Reservoir in Leicestershire and Rutland, England

Eyebrook Reservoir (or Eye Brook Reservoir) is a 201.3 ha reservoir and biological Site of Special Scientific Interest which straddles the border between Leicestershire and Rutland in central England. The closest towns are Corby and Uppingham.

The reservoir was formed by the damming of the Eye Brook. It was built between 1937 and 1940 by Stewarts & Lloyds (supervised by Geoffrey Binnie of Binnie & Partners) to supply water to its Corby steel works, operated by subsidiary company Corby (Northants) and District Water Company. During the Second World War it was used in May 1943 as a practice site for the Dambuster raids, standing in for the Möhne Reservoir; a plaque commemorates this.

The reservoir is an important site for wintering wildfowl, such as wigeon, teal, mallard and pochard. Other habitats are marsh, mudflats, grassland, broad-leaved woodland and plantations. Other species reported from the reservoir include osprey, smew, dunlin and European golden plover. In passage periods scarcer species can be attracted to the reservoir's shores and these regularly include curlew sandpiper, ruff and spotted redshank among the expected waders. Vagrants which have occurred include seabirds such a Leach's petrel and Northern gannet, as well as squacco heron, black-crowned night heron American wigeon, black-winged pratincole, killdeer and a variety of other species, mostly associated with wetlands.
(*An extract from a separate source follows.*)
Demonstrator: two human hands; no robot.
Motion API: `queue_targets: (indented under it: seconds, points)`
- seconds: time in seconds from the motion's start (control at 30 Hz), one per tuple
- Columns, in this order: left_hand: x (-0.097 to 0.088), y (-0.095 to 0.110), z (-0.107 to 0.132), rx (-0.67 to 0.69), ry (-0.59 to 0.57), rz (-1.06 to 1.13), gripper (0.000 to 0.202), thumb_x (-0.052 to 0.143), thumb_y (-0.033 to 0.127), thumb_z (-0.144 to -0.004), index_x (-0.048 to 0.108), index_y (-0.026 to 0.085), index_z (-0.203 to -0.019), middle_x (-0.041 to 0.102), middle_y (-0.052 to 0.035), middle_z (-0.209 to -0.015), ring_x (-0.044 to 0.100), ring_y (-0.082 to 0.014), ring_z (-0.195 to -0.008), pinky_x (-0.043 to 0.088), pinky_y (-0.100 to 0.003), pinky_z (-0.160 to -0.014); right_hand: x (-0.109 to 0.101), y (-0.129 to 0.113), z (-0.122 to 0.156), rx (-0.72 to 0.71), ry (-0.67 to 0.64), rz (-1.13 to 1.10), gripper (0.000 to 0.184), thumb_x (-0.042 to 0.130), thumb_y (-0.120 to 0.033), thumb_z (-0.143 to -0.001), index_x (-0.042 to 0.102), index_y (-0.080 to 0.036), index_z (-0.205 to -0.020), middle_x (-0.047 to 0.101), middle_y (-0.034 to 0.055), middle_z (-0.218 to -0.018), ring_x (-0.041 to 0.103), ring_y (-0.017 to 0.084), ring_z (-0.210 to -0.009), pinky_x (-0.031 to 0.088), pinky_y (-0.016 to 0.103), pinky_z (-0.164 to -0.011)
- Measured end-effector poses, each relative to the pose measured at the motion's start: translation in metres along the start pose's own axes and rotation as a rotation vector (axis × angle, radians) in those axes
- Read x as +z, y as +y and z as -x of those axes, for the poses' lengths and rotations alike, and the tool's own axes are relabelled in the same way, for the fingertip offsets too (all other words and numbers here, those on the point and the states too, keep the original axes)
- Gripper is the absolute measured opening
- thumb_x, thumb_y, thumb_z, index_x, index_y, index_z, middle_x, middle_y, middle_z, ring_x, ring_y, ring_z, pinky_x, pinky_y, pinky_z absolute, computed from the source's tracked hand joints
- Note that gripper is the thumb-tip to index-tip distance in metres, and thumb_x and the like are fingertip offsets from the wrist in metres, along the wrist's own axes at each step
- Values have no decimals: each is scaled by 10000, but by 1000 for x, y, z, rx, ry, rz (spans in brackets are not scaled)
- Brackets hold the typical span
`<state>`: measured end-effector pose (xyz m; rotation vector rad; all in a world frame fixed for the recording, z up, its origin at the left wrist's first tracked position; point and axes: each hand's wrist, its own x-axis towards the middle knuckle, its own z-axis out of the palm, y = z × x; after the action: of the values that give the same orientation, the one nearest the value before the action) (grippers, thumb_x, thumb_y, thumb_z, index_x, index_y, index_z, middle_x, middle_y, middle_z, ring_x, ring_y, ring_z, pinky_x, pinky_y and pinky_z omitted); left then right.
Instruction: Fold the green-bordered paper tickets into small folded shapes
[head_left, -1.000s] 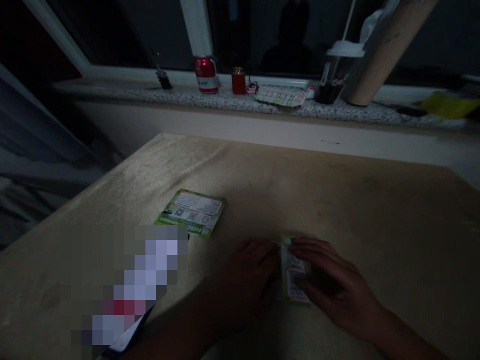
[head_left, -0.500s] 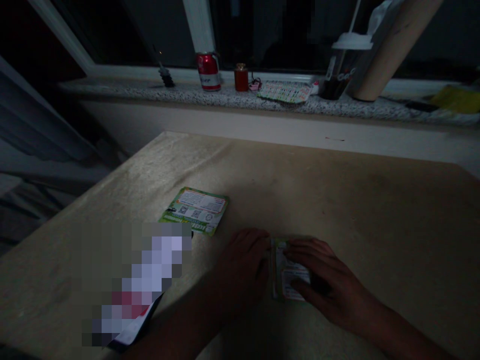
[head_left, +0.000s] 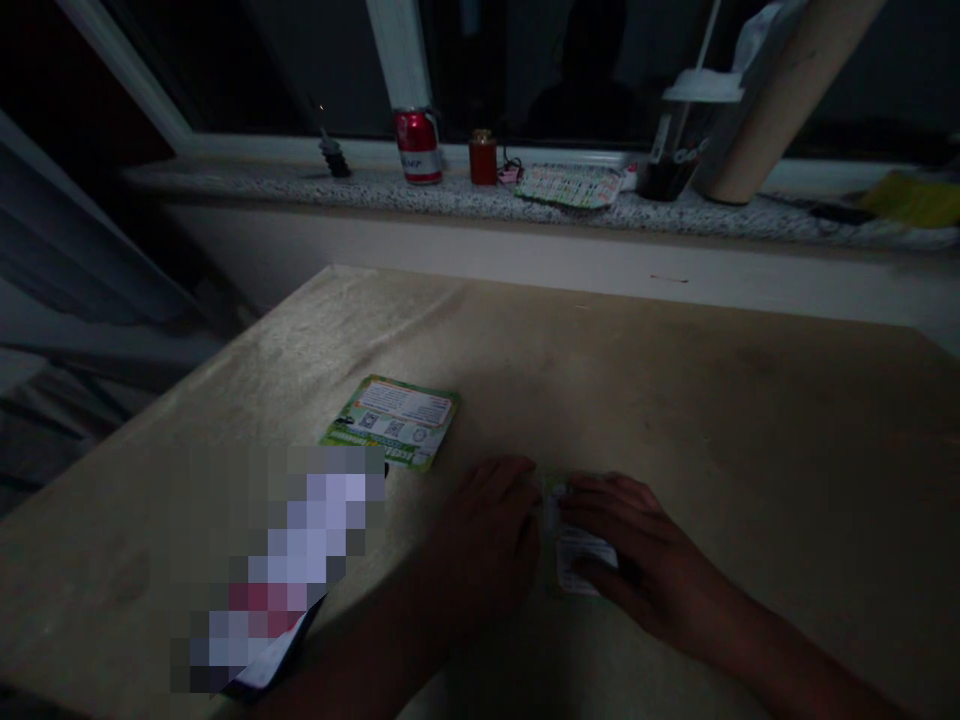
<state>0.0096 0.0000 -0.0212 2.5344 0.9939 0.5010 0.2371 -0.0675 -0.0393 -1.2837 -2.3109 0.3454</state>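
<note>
In dim light, both my hands rest on a tan table (head_left: pixel 675 380). A small green and white printed paper (head_left: pixel 570 550) lies flat between them. My right hand (head_left: pixel 637 565) lies over its right part with the fingers stretched flat, pressing it down. My left hand (head_left: pixel 484 545) touches the paper's left edge, its fingers extended and close together. A second green printed card (head_left: pixel 394 420) lies flat on the table, up and to the left of my hands.
A pixelated object (head_left: pixel 277 570) lies at the table's near left. On the stone window sill (head_left: pixel 300 185) stand a red can (head_left: pixel 418 146), a small red jar (head_left: pixel 482 158), a colourful sheet (head_left: pixel 574 185), a lidded cup (head_left: pixel 679 140) and a cardboard tube (head_left: pixel 780 100).
The small paper has gone from partly lifted between my hands to lying flat under my right hand's fingers. Both hands shifted slightly left.
</note>
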Motion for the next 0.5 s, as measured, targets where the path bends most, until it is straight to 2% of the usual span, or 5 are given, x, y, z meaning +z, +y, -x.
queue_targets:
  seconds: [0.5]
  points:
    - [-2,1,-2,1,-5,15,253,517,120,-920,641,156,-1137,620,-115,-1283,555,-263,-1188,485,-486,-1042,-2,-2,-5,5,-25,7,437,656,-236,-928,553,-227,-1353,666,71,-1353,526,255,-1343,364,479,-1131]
There is no public access to the reservoir, which is reserved for a trout fishery, but it can be viewed from a public footpath which runs along part of the eastern side.

Eyebrook Reservoir is a popular trout fishing venue. The reservoir is regularly stocked with triploid rainbow trout and is home to a native brown trout population. Fly fishing for pike also takes place at the reservoir.